PANDEMIA IMPARABLE

Cierre ya, Presidente

Esta es su hora. Mañana será tarde.

Todos dudamos. Duda mi vecina. Dudo yo. Duda mi compañera. Dudan mis hijos. Duda el verdulero de la cuadra. Duda el periodista en el piso de la tele. Duda la cronista que entrevista en la puerta de los hospitales. Todos dudamos y no está mal que dudemos. 

El que no puede dudar es su gobierno en esta hora dramática que nos toca vivir. El que no puede dudar es usted presidente. Cierre ya presidente. Salve a los próximos infectados. Salve a los que ya son candidatos a la muerte. Salve a los laburantes, a los cartoneros y las cartoneras, a los médicos y las médicas, a los enfermeros y las enfermeras, a los transportistas, a las fuerzas de seguridad, a las maestras y los maestros. 

Y por sobre todo, salve a los pibes y a las pibas que siguen yendo a la escuela. Cierre ya presidente aunque lo puteen por Clarín y compañía. No lea más esos diarios, no escuche más a los heraldos de la muerte. Escuche a los científicos, presidente. Lea la mirada de su pueblo, escuche a los del barrio, saltee si hace falta a los dirigentes y a los funcionarios tibios y mediocres y dese un baño de pueblo cuando esté repuesto. 

Conmuévase por las colas de pobres frente a los comederos populares y no por la cola de indolentes y miserables que buscan una oferta en el shopping o en la tienda. Estos últimos lo podrán putear y hay que bancarse; lo que usted no se puede permitir es que lo puteen los pobres, presidente. Recuerde que usted es el presidente de todos, pero un poquito más de los pobres. 

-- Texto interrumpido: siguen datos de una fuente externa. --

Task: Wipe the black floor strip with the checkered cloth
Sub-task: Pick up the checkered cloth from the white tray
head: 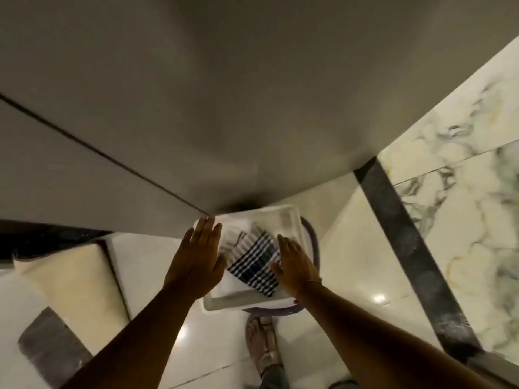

Cierre ya presidente y asegúrese que Guzmán suspenda su gira y tenga listo el pasaje para volver y disponer los fondos necesarios para el Ingreso Familiar de Emergencia y para todos los IFE que hagan falta para que nuestro pueblo no se muera de hambre. Congele las tarifas allí abajo donde duelen mucho más. Encane a los ladrones que suben los precios a la velocidad del virus. 

Pegue un volantazo presidente, porque no son tiempos normales sino tiempo de guerra contra la pandemia y los funebreros de la oposición. Ellos son la muerte, nosotros somos la vida. Cierre ya presidente y dígale al FMI que espere hasta que salgamos de esta ruta de la muerte donde nos puso la pandemia. Y el cierre debe ser ahora antes del colapso. Porque después del colapso cerrarán los hospitales y los cementerios sin que usted siquiera opine. Cierre ya presidente, salve a su pueblo. Esta es su hora. Mañana será tarde.